The 10-year grant will support the Global Alliance for Vaccines and Immunization (GAVI), and will be distributed through The Vaccine Fund. During the same international teleconference about the grant, the organization also announced a new commitment from Norway of $290 million.

Melinda Gates, foundation co-founder, noted that in 2002, 1.4 million children died in the world from diseases that have been virtually eliminated in the United States and could have been prevented in other countries through vaccination.

She said the Geneva-based alliance aims to reach 90 percent of the world’s children with vaccinations during the next 10 years and to distribute between one and three new vaccines during that time.

“It’s clear vaccines are the best investment the world can make in terms of children’s health,” she said.

The money will buy vaccines and improve distribution systems worldwide to help prevent diseases such as diphtheria, tetanus, pertussis (whooping cough), measles, tuberculosis, polio, hepatitis B and yellow fever.

The alliance’s board chairman, Dr. Lee Jong-Wook, praised the donation Monday, saying people in developing countries will benefit enormously.

“These large contributions will help save the lives of hundreds of thousands of people and prevent immense suffering and disability over the coming years,” Jong-Wook said in Geneva.
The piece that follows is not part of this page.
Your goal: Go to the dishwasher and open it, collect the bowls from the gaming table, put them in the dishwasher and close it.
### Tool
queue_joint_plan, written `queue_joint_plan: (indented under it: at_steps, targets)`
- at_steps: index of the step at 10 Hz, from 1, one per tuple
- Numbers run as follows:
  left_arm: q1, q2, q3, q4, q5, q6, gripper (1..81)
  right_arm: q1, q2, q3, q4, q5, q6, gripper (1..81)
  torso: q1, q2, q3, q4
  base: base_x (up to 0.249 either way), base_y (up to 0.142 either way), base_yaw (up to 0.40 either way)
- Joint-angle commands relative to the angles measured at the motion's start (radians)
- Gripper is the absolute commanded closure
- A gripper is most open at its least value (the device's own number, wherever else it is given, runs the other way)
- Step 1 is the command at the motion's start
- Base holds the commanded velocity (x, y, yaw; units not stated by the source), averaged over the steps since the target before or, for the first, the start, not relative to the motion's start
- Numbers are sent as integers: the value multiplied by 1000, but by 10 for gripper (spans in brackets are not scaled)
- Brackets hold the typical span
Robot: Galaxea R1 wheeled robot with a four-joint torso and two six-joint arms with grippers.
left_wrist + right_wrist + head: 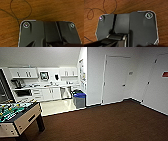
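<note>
One dishwasher (65,92) far off, past carpet (105,122).

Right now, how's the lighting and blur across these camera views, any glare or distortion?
Head view: soft and blocky; the kitchen floor glares bright while the brown carpet stays dim, and the wide lens tilts the white door. Left wrist view: evenly lit carpet, thin dark cable slightly blurred. Right wrist view: the same, with bright edges on the robot's dark plate.
</note>
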Motion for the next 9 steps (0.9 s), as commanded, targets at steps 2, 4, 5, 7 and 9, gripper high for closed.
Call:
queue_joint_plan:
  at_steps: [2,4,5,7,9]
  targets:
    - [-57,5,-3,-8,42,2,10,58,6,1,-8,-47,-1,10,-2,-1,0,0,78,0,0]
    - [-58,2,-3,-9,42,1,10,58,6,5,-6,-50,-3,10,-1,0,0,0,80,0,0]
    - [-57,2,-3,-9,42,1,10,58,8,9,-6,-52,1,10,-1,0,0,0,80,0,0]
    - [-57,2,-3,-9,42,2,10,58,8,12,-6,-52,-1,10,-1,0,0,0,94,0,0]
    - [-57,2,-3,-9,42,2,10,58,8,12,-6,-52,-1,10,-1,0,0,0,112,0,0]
About 2 million people still die each year of infectious diseases that could have been prevented through basic vaccinations, said Jong-Wook, who is director general of the World Health Organization.
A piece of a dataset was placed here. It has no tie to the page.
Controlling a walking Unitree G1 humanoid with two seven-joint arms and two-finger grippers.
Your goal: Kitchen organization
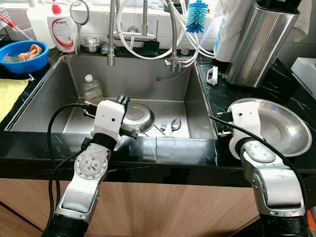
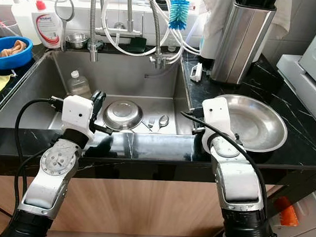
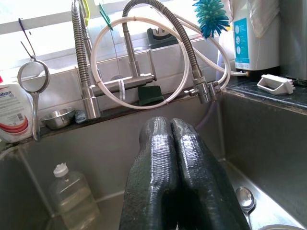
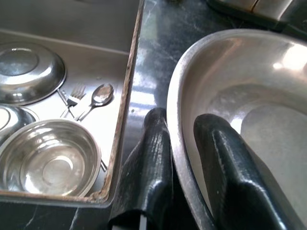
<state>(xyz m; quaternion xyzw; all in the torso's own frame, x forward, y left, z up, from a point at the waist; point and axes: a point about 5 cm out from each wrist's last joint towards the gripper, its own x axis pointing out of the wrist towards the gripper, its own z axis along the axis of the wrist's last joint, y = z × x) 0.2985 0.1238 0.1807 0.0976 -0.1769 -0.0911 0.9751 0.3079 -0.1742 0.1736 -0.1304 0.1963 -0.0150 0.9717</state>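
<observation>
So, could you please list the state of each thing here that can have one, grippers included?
Left gripper: shut, empty, held over the sink.
Right gripper: shut on the rim of the large steel bowl.
Large steel bowl: upright on the counter, empty.
Steel plate: upside down in the sink.
Small steel bowl: upright in the sink, empty.
Plastic bottle: upright, capped.

A home kitchen: steel sink, faucet, black stone counter.
</observation>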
World health is one of three major focuses of the Gates Foundation, created five years ago by Melinda Gates and her husband, Microsoft Corp. co-founder Bill Gates. The foundation has since become one of the world’s major philanthropic organizations.

In addition to supporting the alliance, the Gates Foundation has made substantial grants toward developing new vaccines, including giving $82.9 million last year to fund research and testing of more advanced vaccines to fight tuberculosis, the leading killer of people infected with HIV.

Gates said the grant to the alliance should have the side effect of encouraging vaccine companies to continue development and production of vaccines for the 70 poorest nations of the world, fighting illnesses that have been all but eliminated in more developed nations.